Your bundle of joy is on the way—congratulations! Chances are your nursery or baby rooms are a work in progress, and you’re worried about safety and which fabrics are baby-safe. After all, you want your child to have the best possible health and live in a safe environment while they grow.
Luckily, we’ve got the best baby room fabric choices here from the Kovi range of fabulous fabrics and also some safety considerations to keep in mind.
What Kind of Baby Room Do You Want?
Before you start, it’s probably a great idea to think about what kind of baby room you want. Is it a multi-functional space, and will you convert the room into a kids’ room as your child grows? What’s appropriate for a baby may not work for a young child aged five or six years.
Here are some essential considerations to weigh up when making your selections:
Your color needs to be flexible; otherwise, you will spend more of your hard-earned cash to repaint and redecorate as soon as your baby starts being a toddler.

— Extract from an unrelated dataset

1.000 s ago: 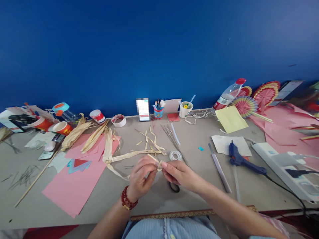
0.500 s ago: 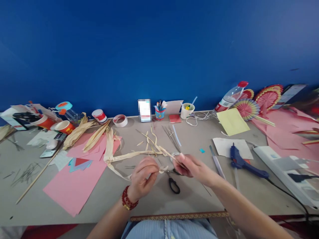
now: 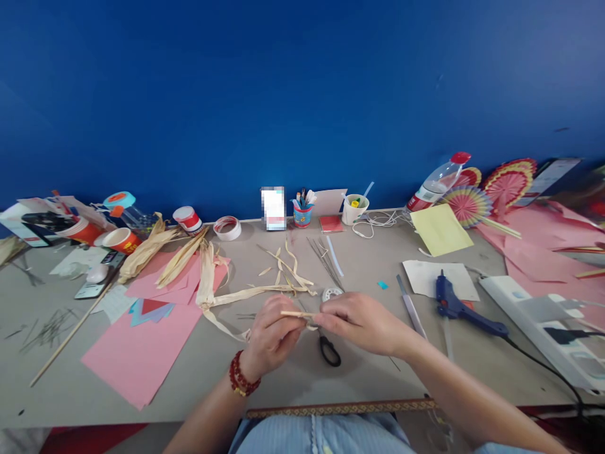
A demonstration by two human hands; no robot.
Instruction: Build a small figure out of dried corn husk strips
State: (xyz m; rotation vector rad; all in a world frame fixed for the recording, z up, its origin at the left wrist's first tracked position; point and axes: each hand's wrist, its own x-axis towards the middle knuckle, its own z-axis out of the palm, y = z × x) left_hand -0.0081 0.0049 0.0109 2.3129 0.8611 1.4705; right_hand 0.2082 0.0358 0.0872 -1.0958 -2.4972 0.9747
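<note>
My right hand (image 3: 357, 323) is closed around a thin tan stick (image 3: 297, 314), which lies level across the front of my left fingers. My left hand (image 3: 274, 331) is closed, pinching a small pale strip of corn husk (image 3: 311, 327) just under the stick. The two hands almost meet, and the fingers partly hide both pieces. Below them lie black-handled scissors (image 3: 329, 352), their blades mostly covered. Beyond my hands, long dried corn husk strips (image 3: 255, 292) are spread on the table.
Pink paper sheets (image 3: 142, 356) and dried husks (image 3: 146, 255) lie left. A blue glue gun (image 3: 460, 309) and a white power strip (image 3: 534, 331) are on the right. Tape (image 3: 227, 229), a phone (image 3: 273, 208) and pen cups (image 3: 303, 214) stand along the blue wall (image 3: 302, 94).
My right hand has moved left to my left hand. The stick has swung from slanting up and away to lying level across my left fingers.
</note>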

Of course, if you are planning to have more than one child, and you have an extra room in your home for your child as they age, you can go to town with the babiest baby room ever as you’ll be using it a bit longer.
The days of pink for girls and blue for boys are long gone. Today, baby rooms have a slightly more mature feel. You may even opt for a nature-inspired baby room. Certainly, if you are planning on having more than one child, then designing a “girls only” room is not wise and you may need to redecorate if the next baby has a different gender.
However, by choosing neutral base tones for your baby’s room, you can easily transition the room’s accessories to meet its new occupants. With a rusty gray wall color and some great basic baby room essentials like the crib liner, rug, and towels, you can easily shift between a girl’s room and a boy’s room.
Designs and Patterns
Baby and toddler rooms need to have a range of soft surfaces while still remaining hygienic. If you opt for soft fleece blankets, choose a darker tone than the traditional white, yellow, blue, or pink in a baby room. Instead, opt for a medium blue, fluffy olive green, or deep gray to ensure spills can be washed vigorously without leaving stains.
Start your baby out on a more mature themed pattern than the usual baby elephant or sheep or toy car themes that dominate the average baby room. Instead, go for a cool movie theme to create a baby and toddler theme that is multi-purpose and also wonderfully alternative. Why not choose a Shrek baby room?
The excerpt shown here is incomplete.